**TASK BRIEF**
Only the text belongs in the copy. Transcribe the data exactly and drop any pictures.
Top of DATA BELOW
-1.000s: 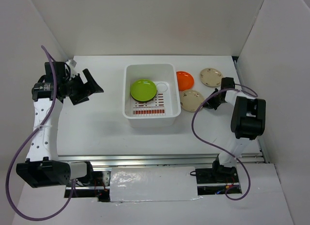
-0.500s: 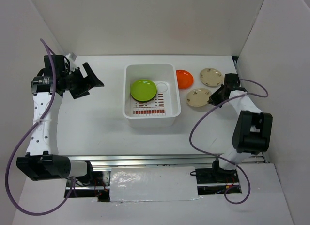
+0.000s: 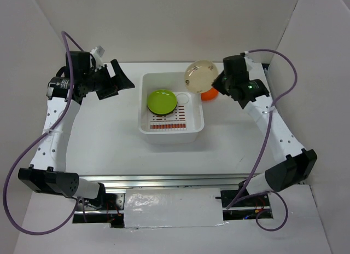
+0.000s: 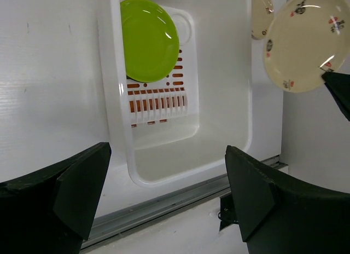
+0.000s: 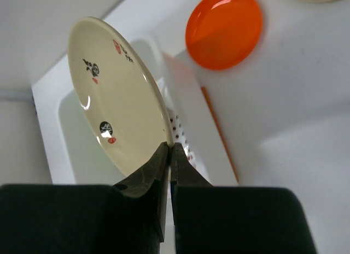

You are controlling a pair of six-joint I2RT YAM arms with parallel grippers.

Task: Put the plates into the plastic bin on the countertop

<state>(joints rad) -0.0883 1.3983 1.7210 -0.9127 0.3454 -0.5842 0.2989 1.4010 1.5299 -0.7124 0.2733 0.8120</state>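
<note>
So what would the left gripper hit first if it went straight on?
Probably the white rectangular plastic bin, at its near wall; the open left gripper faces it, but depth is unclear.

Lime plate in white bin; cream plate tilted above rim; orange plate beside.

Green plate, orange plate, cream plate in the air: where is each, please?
green plate (image 3: 162, 101), top external view, its centre.
orange plate (image 5: 223, 29), right wrist view, its centre.
cream plate (image 5: 116, 100), right wrist view, its face.
</note>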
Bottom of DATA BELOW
**RESPONSE AREA**
-1.000s: 
-0.500s: 
+0.000s: 
+0.000s: 
+0.000s: 

You are controlling a pair of six-joint I2RT YAM arms with parallel grippers.

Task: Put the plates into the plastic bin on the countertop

<state>(joints rad) -0.0883 1.3983 1.7210 -0.9127 0.3454 -0.5842 0.2989 1.4010 1.5299 -0.7124 0.2733 0.8120</state>
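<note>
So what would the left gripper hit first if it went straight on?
Probably the white rectangular plastic bin, at its near wall; the open left gripper faces it, but depth is unclear.

Lime plate in white bin; cream plate tilted above rim; orange plate beside.

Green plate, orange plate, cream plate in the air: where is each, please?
green plate (image 3: 162, 101), top external view, its centre.
orange plate (image 5: 223, 29), right wrist view, its centre.
cream plate (image 5: 116, 100), right wrist view, its face.
</note>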

Nothing else is part of this output.